⟨

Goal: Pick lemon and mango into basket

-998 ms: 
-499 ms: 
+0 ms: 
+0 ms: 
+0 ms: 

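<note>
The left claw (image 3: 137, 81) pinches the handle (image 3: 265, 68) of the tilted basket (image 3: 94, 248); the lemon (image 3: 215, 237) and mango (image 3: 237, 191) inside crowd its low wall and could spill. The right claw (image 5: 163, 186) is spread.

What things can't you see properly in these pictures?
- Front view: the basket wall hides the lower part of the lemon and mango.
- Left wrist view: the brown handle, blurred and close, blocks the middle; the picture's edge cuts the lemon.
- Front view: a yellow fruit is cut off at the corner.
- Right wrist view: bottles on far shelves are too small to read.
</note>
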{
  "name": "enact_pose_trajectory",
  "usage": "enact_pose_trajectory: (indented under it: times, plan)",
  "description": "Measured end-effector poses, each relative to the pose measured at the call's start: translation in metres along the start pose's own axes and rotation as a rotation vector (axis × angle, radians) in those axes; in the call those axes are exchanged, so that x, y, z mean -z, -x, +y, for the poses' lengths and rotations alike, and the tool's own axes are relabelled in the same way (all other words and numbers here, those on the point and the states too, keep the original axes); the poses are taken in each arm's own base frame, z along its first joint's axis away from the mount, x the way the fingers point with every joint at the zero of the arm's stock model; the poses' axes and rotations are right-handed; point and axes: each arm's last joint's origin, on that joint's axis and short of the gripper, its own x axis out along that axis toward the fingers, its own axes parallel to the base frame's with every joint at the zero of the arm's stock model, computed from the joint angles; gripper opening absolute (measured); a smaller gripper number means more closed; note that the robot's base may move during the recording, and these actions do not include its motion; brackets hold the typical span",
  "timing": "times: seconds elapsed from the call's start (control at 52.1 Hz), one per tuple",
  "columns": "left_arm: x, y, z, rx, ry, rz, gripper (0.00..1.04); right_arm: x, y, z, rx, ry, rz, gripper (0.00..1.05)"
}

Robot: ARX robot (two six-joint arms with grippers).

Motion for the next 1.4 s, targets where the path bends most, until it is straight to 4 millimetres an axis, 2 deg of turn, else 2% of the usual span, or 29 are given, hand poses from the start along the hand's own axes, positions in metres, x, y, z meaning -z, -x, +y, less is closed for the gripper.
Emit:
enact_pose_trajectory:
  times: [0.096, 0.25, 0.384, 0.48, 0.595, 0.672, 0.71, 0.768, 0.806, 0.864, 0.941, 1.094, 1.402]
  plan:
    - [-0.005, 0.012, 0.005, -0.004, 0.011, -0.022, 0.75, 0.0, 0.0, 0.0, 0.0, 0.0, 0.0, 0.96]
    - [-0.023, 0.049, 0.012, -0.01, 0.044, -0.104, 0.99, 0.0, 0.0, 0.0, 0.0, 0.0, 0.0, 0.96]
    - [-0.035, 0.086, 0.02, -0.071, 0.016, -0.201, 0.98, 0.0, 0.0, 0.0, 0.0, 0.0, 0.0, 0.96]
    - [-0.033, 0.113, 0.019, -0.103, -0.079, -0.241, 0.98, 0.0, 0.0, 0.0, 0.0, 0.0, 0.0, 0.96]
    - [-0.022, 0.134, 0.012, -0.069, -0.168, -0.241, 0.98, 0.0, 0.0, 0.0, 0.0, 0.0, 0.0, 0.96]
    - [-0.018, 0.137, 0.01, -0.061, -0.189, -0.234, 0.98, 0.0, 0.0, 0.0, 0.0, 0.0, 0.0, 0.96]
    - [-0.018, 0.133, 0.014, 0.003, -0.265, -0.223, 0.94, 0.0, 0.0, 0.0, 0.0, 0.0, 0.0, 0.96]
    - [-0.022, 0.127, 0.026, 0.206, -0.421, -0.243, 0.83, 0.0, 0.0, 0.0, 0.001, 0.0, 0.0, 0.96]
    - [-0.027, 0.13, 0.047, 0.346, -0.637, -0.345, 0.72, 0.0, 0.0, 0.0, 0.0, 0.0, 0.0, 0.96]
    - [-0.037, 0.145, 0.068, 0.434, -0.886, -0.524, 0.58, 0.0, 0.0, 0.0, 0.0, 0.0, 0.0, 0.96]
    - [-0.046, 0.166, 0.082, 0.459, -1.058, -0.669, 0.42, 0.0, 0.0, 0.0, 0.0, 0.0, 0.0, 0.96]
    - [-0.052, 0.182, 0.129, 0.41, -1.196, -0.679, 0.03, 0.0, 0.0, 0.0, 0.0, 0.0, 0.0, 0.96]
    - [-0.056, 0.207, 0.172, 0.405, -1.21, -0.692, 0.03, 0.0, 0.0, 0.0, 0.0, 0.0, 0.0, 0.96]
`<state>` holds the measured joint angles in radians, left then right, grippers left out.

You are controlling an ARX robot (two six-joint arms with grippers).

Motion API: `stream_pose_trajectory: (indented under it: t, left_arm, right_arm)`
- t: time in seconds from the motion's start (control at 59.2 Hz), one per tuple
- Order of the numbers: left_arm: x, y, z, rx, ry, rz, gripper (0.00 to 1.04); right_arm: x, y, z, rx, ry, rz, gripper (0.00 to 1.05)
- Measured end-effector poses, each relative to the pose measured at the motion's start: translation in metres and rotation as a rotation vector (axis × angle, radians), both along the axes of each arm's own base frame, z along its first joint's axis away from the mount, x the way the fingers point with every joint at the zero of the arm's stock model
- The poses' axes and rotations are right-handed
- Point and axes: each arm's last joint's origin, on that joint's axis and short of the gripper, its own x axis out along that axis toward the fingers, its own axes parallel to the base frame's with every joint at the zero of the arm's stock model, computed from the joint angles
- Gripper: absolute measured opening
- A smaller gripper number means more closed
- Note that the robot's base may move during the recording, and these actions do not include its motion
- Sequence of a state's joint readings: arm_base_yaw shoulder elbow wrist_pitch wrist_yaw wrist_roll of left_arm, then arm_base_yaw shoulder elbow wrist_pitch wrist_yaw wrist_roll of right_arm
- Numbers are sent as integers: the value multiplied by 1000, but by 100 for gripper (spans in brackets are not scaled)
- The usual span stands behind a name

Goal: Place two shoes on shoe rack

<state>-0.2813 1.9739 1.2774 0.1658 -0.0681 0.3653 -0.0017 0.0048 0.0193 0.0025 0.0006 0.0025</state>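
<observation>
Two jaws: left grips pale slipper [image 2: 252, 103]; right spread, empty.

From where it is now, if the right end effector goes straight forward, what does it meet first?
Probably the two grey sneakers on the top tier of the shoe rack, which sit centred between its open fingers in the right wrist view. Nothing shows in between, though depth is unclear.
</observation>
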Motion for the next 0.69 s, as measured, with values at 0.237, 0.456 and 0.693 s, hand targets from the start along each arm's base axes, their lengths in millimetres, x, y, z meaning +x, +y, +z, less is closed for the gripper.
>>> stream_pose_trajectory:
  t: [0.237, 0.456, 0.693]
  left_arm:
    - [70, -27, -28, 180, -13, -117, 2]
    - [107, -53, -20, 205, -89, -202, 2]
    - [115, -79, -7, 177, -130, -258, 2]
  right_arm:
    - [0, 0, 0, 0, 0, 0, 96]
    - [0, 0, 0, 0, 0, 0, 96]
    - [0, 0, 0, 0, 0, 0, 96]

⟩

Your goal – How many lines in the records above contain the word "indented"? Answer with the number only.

Answer box – 2